* _WORK REQUIRED_:
Gather, from the listing beneath this task, every line holding the string "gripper".

* _DATA EXTRACT_:

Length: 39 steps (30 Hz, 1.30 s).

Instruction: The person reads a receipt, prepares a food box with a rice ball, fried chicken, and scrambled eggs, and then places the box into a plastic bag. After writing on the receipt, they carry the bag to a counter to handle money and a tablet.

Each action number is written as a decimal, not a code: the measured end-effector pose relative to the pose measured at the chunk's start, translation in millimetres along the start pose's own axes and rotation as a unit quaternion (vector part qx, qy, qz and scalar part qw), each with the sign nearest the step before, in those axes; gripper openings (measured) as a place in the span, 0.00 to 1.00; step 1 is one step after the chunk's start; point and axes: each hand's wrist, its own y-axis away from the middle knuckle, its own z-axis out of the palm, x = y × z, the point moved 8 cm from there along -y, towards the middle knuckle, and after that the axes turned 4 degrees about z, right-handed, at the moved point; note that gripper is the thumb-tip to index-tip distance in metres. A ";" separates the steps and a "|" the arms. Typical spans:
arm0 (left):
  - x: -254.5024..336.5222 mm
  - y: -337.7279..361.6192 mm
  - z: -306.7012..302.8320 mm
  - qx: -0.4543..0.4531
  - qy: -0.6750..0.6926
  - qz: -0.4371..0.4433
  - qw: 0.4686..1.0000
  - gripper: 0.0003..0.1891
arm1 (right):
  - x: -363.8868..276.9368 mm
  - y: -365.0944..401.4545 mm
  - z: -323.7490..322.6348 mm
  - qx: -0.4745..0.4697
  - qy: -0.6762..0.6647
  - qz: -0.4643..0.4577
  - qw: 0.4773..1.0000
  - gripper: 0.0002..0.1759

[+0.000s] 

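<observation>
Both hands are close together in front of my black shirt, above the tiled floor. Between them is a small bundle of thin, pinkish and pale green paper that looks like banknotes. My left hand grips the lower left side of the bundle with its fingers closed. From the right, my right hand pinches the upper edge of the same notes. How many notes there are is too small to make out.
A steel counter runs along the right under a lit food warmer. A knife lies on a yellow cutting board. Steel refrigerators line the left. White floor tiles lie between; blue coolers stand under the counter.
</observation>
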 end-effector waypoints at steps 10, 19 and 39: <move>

* _PROBLEM SOLUTION_:
Each action number is written as a decimal, not a code: the measured end-effector pose relative to the pose measured at the chunk's start, translation in millimetres along the start pose's own axes and rotation as a unit quaternion (vector part qx, qy, qz and scalar part qw), each with the sign nearest the step before, in those axes; gripper openings (measured) as a place in the span, 0.00 to 1.00; step 1 is one step after the chunk's start; point and axes: each hand's wrist, its own y-axis away from the middle knuckle, its own z-axis out of the palm, x = y × z, the point moved 8 cm from there along -y, towards the middle knuckle, and after that the axes turned 4 degrees about z, right-handed, at the moved point; note that gripper is the thumb-tip to index-tip distance in metres. A ";" separates the steps and a "|" the arms. Typical spans:
  - gripper: 0.0003..0.1891
  - gripper: 0.0002..0.1759

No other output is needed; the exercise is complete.